Pourquoi Cusco exige de la patience avant de vous récompenser

La plupart des voyageurs arrivent à Cusco avec un seul objectif en tête — le Machu Picchu — et traitent la ville comme un point de passage à expédier le plus vite possible. Cet instinct est exactement à l’envers. Cusco se trouve à 3 400 m, assez haut pour qu’arriver en avion depuis Lima au niveau de la mer et grimper aussitôt une volée d’escaliers pavés laisse un nombre mesurable de visiteurs essoufflés, le crâne douloureux et parfois en train de vomir leur première nuit. La ville n’est pas un arrêt rapide. C’est l’endroit où votre corps s’adapte pour que le reste de votre voyage andin fonctionne tout court.

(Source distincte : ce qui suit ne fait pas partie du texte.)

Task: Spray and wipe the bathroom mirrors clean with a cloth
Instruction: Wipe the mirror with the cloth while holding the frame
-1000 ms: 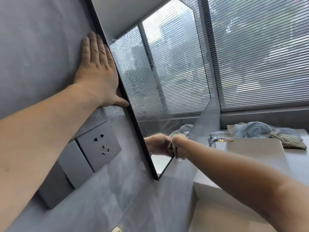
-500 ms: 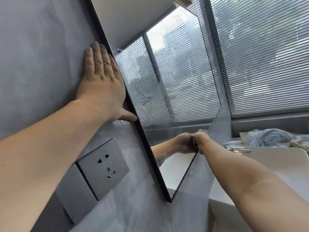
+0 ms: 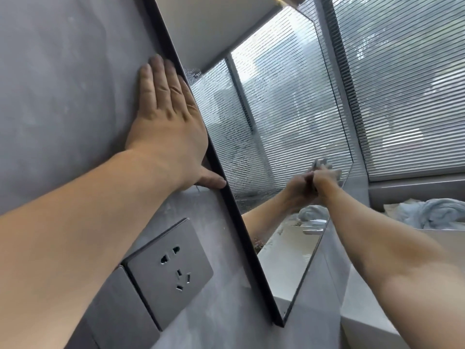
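**Q:** What is closest to the camera?

**A:** A bare forearm reaching up a grey wall, above a grey wall socket. The left hand lies flat on the wall with its fingers straight and together. Its thumb touches the mirror's black frame.

**Q:** And the mirror?

**A:** The mirror is fixed to the wall and seen at a steep angle. Spray droplets speckle its nearer half. At its far edge, the right hand is curled into a fist around a grey cloth, which it presses against the glass. A tuft of cloth shows above the knuckles.

**Q:** How would these things handle?

**A:** The cloth looks soft and light and bunches easily, so it is probably best gripped as a wad in the palm. The glass is rigid, probably slick where wet, and breakable. Firm, flat pressure seems safer than knocking the bare far edge.

**Q:** What lies beyond?

**A:** Window blinds, and below them a heap of pale blue cloths on the counter.

**Q:** What has changed from a second ago?

**A:** The right hand has travelled up the mirror's far edge from near the bottom corner. The left hand stays braced in the same spot.
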`<control>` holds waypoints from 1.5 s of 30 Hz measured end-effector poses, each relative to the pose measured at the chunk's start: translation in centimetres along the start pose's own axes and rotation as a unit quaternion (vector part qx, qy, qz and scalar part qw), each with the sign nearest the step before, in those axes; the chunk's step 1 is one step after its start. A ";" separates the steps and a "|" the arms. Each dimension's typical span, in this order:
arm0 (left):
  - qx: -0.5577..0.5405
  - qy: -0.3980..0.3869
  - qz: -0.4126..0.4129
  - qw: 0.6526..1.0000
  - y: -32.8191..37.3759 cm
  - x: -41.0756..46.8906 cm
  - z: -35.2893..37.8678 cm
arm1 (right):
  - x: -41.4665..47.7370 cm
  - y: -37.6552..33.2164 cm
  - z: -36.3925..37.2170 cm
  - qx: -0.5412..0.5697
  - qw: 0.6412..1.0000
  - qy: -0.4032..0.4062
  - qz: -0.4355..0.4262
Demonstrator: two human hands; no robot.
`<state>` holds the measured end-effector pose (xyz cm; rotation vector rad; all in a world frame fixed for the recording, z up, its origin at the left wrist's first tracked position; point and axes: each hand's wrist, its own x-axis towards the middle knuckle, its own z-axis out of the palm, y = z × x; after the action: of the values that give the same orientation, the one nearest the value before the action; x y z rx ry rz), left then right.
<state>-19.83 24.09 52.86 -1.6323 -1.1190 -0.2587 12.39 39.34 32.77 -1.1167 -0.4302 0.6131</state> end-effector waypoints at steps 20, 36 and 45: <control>-0.007 -0.011 -0.003 1.000 0.0 -0.1 -0.6 | -7.7 -4.4 2.2 -0.185 0.959 -0.093 -0.192; -0.017 -0.035 -0.008 0.999 -0.2 -0.3 -1.0 | -23.1 -12.7 4.2 -0.049 0.885 -0.296 -0.354; -0.036 -0.049 0.003 0.998 -0.6 -0.4 -2.3 | -23.2 -15.8 -0.3 0.119 0.921 -0.342 -0.144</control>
<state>-19.67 21.93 53.81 -1.7282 -1.1896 -0.2197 -1.33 19.25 46.85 -0.5603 -1.0729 0.7624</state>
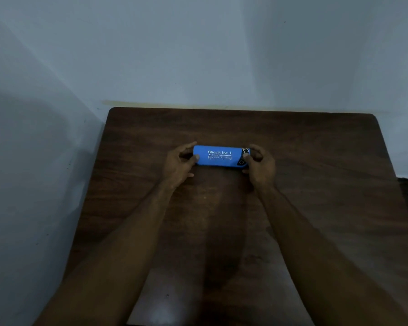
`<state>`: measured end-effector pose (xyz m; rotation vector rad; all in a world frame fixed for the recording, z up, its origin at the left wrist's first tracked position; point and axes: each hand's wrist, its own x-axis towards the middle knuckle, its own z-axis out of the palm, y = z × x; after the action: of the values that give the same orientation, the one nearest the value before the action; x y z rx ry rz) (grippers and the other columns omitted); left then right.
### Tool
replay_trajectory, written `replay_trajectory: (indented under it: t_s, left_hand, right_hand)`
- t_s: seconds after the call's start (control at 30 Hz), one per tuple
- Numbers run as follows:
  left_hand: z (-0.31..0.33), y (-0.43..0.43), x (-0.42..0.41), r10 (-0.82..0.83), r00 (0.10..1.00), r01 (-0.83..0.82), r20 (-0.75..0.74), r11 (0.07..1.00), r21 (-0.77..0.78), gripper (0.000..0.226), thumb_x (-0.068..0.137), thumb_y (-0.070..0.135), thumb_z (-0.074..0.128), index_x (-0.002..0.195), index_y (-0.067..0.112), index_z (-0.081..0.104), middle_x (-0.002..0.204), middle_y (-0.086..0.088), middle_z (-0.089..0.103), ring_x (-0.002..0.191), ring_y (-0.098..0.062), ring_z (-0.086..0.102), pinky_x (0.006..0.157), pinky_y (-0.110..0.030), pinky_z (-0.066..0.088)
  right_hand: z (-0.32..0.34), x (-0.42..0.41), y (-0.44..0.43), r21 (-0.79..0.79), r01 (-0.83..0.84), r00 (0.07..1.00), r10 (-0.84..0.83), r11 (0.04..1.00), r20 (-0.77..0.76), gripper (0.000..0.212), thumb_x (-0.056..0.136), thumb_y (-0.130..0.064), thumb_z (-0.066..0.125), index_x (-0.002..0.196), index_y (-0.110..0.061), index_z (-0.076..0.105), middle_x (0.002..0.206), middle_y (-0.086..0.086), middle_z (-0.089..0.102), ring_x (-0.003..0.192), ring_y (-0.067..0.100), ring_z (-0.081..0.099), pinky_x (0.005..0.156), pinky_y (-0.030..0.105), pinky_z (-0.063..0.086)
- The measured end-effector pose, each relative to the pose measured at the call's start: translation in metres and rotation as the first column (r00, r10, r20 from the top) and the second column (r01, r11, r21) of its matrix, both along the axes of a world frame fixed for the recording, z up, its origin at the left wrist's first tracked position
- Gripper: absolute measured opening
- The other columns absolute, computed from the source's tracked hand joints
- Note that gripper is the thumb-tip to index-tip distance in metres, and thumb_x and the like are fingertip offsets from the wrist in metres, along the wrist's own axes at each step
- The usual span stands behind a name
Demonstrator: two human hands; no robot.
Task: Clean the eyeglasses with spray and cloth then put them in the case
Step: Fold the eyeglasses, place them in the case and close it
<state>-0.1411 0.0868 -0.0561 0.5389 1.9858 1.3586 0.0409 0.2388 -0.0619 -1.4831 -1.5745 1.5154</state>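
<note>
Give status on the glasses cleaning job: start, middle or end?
Done: cannot tell; the blue case looks closed, and no eyeglasses, spray or cloth show on the table. In hand: the left hand and right hand grip the case's two ends. Left: unclear; glasses may be inside already, or nothing has started.

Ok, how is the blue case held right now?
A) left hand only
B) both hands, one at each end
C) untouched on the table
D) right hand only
B: the left hand grips the blue case at its left end, the right hand at its right end.
</note>
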Motion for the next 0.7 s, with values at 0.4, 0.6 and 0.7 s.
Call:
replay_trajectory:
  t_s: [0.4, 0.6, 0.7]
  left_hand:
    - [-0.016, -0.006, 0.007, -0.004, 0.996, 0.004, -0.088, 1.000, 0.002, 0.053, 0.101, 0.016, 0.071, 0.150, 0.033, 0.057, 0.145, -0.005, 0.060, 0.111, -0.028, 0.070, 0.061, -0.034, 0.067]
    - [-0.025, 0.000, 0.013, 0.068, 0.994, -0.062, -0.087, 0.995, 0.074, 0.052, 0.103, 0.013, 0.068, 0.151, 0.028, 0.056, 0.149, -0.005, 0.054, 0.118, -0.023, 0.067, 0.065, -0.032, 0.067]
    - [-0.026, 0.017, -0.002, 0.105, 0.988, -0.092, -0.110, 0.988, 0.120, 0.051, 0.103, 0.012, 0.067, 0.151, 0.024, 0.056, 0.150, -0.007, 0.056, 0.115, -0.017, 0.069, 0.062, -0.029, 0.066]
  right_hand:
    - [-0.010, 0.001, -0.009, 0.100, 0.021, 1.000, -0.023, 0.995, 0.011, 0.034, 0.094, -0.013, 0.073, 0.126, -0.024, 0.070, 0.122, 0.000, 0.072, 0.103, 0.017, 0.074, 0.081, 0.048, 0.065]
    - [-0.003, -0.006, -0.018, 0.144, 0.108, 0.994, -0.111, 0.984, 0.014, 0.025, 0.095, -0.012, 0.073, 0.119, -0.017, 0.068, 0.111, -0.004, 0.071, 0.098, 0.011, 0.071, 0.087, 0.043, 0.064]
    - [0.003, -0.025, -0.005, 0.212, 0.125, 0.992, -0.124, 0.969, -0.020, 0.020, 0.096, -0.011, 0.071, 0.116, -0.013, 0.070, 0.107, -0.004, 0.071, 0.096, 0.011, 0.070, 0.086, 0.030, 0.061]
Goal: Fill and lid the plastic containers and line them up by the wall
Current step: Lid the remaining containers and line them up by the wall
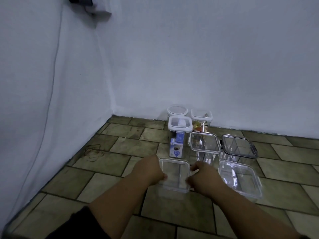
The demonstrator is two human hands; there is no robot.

C’est aussi, en soi, l’une des villes les plus gratifiantes d’Amérique du Sud. Pendant environ un siècle avant l’arrivée des Espagnols en 1533, Cusco fut la capitale politique et cérémonielle de l’empire inca — le Tawantinsuyu, le « pays des quatre quartiers ». Les Espagnols ne la rasèrent pas ; ils bâtirent directement par-dessus, posant des églises baroques et des demeures à tuiles sur des fondations incas dont la maçonnerie de pierre sèche a survécu à des séismes qui fissurèrent les murs coloniaux au-dessus. On longe constamment cette superposition ici. Un mur vieux de 500 ans, fait de pierres polygonales d’une précision impossible, tourne un coin et devient la base d’une boutique de souvenirs.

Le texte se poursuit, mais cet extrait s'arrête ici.